As demonstrators across Mexico take to the streets to protest the government’s involvement in the September 2014 disappearance of forty-three students in Iguala, Guerrero, a case bearing many of the same grim hallmarks is getting renewed attention.
In August 2010, the Zetas cartel abducted and killed seventy-two people pulled from buses traveling the highways near San Fernando, Tamaulipas, a town more than 1,000 kilometers northeast of Guerrero. In April of the next year, the remains of 193 people were discovered buried in dozens of mass graves in the same part of the state.
Seventeen San Fernando police officers were arrested and seven indicted in connection with the disappearances. But the details of the investigation remained under wraps until last month, when the Procuraduría General de la República, Mexico’s attorney general’s office, declassified a key document detailing the government’s findings. Released under Mexico’s transparency law at the request of the National Security Archive, a pro-transparency group based in Washington, DC, the three-page memo offers a small window into the secretive workings of the country’s justice system.
As in the Iguala case, federal authorities suspected that local officials helped organize the killings. We now know that those early suspicions were well grounded. Produced by the Subprocuraduría Especializada en Investigación de Delincuencia Organizada (SEIDO)—an investigative unit that focuses on organized crime—the memo describes a robust and routine pattern of narco-police collaboration in San Fernando. Captured Zetas told investigators that police acted as lookouts for the group, helped with “the interception of persons,” and turned a blind eye to their illegal activities.
“I know that police and transit officials in San Fernando help the Zetas organization,” testified Álvaro Alba Terrazas, one of the seventeen police officers detained. “Rather than take detainees to the Pentágano, which is to say the municipal jail, they would deliver them to the Zetas.” Terrazas also identified two other San Fernando cops on the Zetas’ payroll. The statement excerpted in the memo does not specify which prisoners were handed over to the Zetas or why.

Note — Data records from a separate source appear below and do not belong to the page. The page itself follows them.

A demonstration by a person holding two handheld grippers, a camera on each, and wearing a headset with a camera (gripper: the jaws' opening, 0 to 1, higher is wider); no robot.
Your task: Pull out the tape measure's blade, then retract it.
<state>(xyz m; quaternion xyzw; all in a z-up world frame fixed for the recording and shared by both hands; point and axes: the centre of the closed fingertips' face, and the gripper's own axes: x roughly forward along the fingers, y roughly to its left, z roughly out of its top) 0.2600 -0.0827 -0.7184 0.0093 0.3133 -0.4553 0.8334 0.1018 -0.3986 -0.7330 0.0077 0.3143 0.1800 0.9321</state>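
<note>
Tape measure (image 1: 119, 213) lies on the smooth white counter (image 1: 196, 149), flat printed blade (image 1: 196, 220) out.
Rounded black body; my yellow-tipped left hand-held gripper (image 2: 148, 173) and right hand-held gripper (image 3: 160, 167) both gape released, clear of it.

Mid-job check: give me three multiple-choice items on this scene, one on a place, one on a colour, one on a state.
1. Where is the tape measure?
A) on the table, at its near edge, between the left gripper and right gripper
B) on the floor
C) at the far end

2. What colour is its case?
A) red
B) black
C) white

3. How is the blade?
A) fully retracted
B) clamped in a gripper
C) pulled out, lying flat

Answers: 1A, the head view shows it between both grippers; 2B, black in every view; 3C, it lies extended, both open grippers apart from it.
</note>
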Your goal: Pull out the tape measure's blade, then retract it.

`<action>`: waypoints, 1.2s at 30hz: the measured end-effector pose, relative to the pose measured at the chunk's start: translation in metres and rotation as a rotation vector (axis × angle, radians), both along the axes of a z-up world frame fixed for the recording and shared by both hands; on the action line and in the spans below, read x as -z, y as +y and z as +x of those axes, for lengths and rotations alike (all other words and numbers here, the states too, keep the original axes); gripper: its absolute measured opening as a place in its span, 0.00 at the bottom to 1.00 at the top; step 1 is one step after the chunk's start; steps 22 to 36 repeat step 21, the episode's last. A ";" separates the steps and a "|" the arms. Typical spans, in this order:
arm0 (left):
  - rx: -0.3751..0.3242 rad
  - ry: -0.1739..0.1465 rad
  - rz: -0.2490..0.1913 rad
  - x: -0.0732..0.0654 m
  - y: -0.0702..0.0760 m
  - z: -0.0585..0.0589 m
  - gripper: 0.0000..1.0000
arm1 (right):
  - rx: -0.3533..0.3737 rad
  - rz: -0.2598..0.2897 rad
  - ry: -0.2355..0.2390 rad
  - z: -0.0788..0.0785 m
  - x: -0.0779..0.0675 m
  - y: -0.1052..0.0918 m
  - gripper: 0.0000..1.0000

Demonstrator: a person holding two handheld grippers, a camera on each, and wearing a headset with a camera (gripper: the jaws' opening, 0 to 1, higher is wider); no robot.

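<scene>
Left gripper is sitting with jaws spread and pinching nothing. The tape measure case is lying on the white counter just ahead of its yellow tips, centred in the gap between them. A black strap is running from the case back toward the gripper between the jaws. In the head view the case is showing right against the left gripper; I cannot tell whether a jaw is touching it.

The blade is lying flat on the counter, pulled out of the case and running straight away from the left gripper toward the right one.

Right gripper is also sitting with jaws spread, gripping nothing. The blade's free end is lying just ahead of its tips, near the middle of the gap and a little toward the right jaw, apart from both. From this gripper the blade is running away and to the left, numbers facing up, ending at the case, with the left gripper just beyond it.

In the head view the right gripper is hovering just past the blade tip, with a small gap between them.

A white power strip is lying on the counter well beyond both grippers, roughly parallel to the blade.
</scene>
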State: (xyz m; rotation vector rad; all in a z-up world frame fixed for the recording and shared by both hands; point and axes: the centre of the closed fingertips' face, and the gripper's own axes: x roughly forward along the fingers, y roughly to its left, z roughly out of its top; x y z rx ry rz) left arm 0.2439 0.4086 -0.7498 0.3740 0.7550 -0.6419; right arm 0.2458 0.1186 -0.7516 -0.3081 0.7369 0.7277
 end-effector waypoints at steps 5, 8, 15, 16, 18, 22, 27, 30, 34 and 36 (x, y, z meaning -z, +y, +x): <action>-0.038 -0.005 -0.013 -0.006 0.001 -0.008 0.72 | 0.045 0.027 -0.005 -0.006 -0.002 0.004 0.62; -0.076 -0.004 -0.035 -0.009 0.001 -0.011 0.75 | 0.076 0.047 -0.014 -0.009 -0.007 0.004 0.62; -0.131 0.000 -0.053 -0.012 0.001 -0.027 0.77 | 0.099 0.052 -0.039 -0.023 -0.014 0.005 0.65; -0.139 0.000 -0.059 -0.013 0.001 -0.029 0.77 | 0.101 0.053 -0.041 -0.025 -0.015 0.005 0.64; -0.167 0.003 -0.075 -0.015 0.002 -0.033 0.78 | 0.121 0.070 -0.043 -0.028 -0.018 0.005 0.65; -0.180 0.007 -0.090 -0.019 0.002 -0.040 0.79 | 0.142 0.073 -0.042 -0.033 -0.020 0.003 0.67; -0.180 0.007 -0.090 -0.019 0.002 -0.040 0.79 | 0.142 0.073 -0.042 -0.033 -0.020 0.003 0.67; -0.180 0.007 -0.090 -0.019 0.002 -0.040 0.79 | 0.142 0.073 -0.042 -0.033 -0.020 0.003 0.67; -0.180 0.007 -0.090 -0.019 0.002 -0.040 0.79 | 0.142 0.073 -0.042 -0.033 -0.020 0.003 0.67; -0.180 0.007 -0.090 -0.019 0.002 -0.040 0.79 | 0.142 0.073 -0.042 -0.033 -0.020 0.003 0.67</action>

One Zeta member captured in the months following the discovery of the gravesites told authorities that the cartel screened all buses passing through the region for passengers with ties to the rival Gulf Cartel. “Every day a bus would come, and every day we would pull the people off and investigate them,” said Edgar Huerta Montiel, also know as “El Wache.” Huerta said the Zetas would scan passengers’ cellphones and text messages for evidence linking them to the rival group. “Those that had nothing to do with it were freed, and those that did were killed.”